8. Everly #2
“I know.” His voice comes out in a whisper.
His gaze finds mine in the shadows. “I’m sorry I hurt you, Everly.
All those years ago. I’m sorry I sprayed ice in your face.
I’m sorry for what I said the day I found you crying on the ice.
I’ve thought about those moments so many times the last seventeen years, and there’s no excuse. I’m so sorry.”
Shoot. I believe him. And even feel sorry for him. Oh brother.
Still, my throat stings, and I feel that familiar prick behind my eyes. “I forgive you.” It’s barely a whisper—a watery one at that—but it’s there. The weight that lifts from my chest is so sudden and so physical, I grip the side of the couch to steady myself.
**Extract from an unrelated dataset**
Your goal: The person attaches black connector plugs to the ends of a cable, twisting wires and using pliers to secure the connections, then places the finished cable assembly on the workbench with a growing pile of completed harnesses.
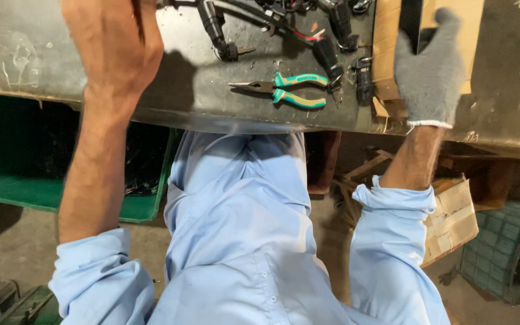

Beckett lets out a breath, a smile finally cracking those lips. “Thank you.”
“I’m sorry too,” I add.
He frowns.
“For drawing villainous mustaches on every sports magazine, newspaper, or ad I’ve ever seen you in. I’ll try to stop doing that.”
Beckett’s brows lift and he lets out a laugh, warm and deep, and it heats the whole room.
And then I’m laughing too. It’s cathartic. Healing.
I wonder, tomorrow, when the sun rises, will all of this have been a dream?
“We should get some sleep,” I say.
“All right, then.” Beckett takes it as an order and lies down, pulling his ridiculous paisley bedding up under his arm, facing me in the dim light.
I do the same, ridiculously thankful that I’m not alone right now.
“Good night, Beckett.”
“Night, Everly.”
He flips off the flashlight, darkness surrounding us, seeping into my vision. I close my eyes, will myself to sleep. Except that my mind is still reeling from everything that’s happened today.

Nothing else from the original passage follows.